The beans were about as big around as almonds in the shell, coloured light brown, but growing darker. This single batch, the contents of two jute sacks weighing a total 120 kilograms, cost Castellan $2,000 (U.S). Sourced from a plantation in the famed northwestern Venezuelan cocoa-producing region called the Ocumare de la Costa, they were a blend of Trinitario and Criollo varieties, the latter a close cousin to the cocoa the Aztecs and Mayans once prized.
Castellan cracked another bean in his palm and brushed away the husk. Its dry, crumbly contents were mottled tan and ivory, with a faint background violet hue. The genetics of any one batch can vary widely, even when sourced, such as this one, from a single origin; each of the papaya-like pods that cocoa beans grow in can contain several different strains. The way the cocoa is handled immediately after harvest can make those differences taste even more pronounced.
This next bean was distinctly sour and funky, like warm, overripe cheese mixed with baby vomit, and not at all in a good way.
"Why do I get a feeling these weren't fermented properly?" one of Castellan's assistants said.
Castellan and his wife, an architect named Cynthia Leung, launched Soma Chocolatemaker in 2003 from a tiny retail and production space in Toronto's Distillery District. While Castellan, who had recently left his job as a high-level pastry chef, took charge of the company's chocolate-making, Leung developed its retail operations and product design, often dreaming up the next thing for Castellan to create.
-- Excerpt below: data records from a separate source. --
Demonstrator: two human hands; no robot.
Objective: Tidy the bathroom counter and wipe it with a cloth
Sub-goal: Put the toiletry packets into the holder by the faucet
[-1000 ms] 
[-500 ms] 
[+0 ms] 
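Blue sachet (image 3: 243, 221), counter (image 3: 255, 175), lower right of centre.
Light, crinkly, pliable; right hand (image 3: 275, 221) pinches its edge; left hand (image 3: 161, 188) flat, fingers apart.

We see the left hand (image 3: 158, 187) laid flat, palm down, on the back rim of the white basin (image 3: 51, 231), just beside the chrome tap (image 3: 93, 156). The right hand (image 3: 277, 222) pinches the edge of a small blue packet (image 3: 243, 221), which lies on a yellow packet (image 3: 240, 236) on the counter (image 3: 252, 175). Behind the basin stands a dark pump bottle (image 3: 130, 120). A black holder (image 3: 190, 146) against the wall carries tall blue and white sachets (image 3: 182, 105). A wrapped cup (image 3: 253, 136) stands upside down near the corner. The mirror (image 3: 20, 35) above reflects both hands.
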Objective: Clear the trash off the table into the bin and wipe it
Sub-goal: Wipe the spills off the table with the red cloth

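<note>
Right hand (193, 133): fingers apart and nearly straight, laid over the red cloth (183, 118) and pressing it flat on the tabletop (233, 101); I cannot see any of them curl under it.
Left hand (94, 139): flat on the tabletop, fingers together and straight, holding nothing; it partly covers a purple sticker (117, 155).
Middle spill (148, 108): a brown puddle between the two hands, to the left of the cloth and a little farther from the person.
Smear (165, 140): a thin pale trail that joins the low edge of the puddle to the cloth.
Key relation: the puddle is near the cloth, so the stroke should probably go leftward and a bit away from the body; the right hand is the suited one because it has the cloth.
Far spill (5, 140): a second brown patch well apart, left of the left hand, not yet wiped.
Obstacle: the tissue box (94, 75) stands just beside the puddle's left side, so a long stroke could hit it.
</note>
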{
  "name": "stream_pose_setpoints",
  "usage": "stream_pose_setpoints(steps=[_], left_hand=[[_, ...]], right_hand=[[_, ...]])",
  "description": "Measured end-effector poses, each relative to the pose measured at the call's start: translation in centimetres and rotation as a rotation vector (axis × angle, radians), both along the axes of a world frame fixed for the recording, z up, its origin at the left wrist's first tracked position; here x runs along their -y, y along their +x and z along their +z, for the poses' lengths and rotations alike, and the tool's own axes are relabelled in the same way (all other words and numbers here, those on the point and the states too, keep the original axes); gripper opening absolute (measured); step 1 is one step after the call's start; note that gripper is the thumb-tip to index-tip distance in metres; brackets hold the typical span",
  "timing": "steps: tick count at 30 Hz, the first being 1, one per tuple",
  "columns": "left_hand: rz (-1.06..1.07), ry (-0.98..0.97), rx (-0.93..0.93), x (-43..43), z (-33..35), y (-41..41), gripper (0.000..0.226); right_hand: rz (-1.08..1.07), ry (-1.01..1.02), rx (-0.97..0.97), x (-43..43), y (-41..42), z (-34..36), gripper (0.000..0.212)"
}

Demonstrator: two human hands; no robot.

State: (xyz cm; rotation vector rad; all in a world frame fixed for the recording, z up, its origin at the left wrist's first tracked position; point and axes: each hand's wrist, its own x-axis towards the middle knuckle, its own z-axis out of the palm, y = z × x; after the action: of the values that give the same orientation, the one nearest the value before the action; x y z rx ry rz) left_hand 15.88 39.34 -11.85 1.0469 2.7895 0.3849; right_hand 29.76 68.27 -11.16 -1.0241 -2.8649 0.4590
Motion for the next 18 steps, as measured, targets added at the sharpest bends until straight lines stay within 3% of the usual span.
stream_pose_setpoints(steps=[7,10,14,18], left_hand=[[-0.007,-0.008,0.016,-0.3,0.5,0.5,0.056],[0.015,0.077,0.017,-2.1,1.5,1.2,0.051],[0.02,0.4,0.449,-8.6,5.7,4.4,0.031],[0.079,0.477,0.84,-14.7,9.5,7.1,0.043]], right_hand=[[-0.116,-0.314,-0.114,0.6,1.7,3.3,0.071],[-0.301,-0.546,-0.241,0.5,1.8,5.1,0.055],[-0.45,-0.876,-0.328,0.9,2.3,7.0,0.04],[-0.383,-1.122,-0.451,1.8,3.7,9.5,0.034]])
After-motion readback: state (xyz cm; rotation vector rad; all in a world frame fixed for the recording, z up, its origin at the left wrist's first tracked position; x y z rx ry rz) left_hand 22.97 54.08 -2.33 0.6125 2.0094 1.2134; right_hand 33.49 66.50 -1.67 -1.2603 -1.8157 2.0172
In those first few years, the couple had to beg for one- and two-bag lots of cocoa beans from brokers more accustomed to supplying tractor-trailer loads to the likes of Nestlé and Mars Inc. There was just one other small-scale bean-to-bar chocolate company in North America at the time: California's Scharffen Berger, which is now owned by Hershey Co.
The couple's earliest creations were all but inedible, they admit. Then, as now, Soma's dark chocolate bars were made from just three ingredients: top-quality cocoa beans, organic cane sugar and a bit of cocoa butter, to help regulate melt and texture. A founding principle at the company held that its chocolate should taste "true to the bean;" Soma's Madagascar bars would bear Madagascar cacao's characteristic bright raspberry and citrus high notes over a deep chocolate base, and its Venezuelans would taste strongly reminiscent of cashews and cream. (The company typically avoids cocoa beans from West Africa, where the industry relies heavily on child labour.)
That level of minimalism doesn't leave much room to hide. The first major review of their work, on an influential chocolate site called C-spot.com, described one Soma bar's taste as "burnt chocolate [very tannic], heavy tobacco smoke, twigs, nuts, sweaty off-odour," and its texture as "gummy struggle."
Yet through trial, error, plenty of expense and a lot of perseverance, the couple helped to pioneer an entire industry. Today, Soma's bars are cult objects among chocolate aficionados around Europe and North America, and the floor staff at the company's two Toronto retail stores struggle to keep the most sought-after varieties – there are between 12 and 15 different single-origin dark bars of late, as well as two milk-chocolate offerings – in stock. These days, they're perennially low on Soma's 70-per-cent Porcelana, which tied at the International Chocolate Awards last fall for the best single-origin dark-chocolate bar on Earth.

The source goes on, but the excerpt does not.